• REQUIRED ACTION
An exact copy of all the data, minus the images, is required.

• RECORDED DATA
::::
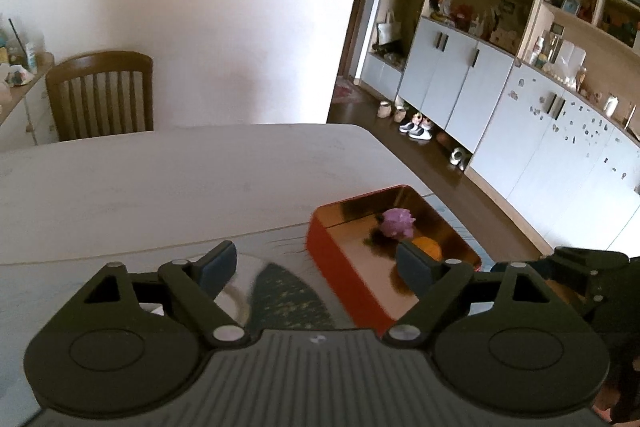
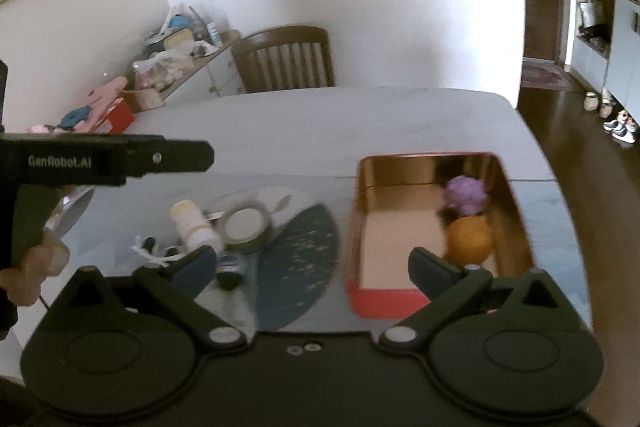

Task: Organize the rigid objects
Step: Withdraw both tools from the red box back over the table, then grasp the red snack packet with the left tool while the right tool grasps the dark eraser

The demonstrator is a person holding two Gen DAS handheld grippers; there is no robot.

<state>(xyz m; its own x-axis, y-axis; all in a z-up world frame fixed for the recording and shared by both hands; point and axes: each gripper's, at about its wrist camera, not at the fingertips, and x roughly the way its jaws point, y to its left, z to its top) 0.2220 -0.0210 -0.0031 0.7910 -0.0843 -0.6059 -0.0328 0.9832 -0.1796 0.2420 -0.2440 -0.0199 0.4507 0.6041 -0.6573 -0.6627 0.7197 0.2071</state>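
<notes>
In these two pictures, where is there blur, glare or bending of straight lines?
Left wrist view: the cupboards curve strongly from fisheye, and the white wall is overexposed. The red box reflects light from its golden inner walls. Right wrist view: the tape roll and the white bottle are softly blurred; the table edge bows; both tongs stand open and sharp.
</notes>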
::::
• RESPONSE BELOW
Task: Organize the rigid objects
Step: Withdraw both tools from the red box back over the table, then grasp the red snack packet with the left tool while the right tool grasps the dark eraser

The demonstrator is a person holding two Gen DAS handheld grippers; there is no robot.

<state>(xyz m; its own x-axis, y-axis; all in a z-up world frame fixed for the recording and shared by both hands; point and axes: each gripper's, at about its wrist camera, not at the fingertips, and x roughly the way its jaws point, y to its left, z to its top) 0.2220 -0.0210 -0.0031 0.7910 -0.0843 -0.6059 -0.0328 0.9832 -0.1796 0.2420 -0.2440 -0.0199 0.4507 0.6041 -0.6573 -0.6627 0.7197 0.2071</state>
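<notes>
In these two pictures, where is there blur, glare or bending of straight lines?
Left wrist view: the cupboards curve strongly from fisheye, and the white wall is overexposed. The red box reflects light from its golden inner walls. Right wrist view: the tape roll and the white bottle are softly blurred; the table edge bows; both tongs stand open and sharp.
</notes>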

This exercise has been answered in full.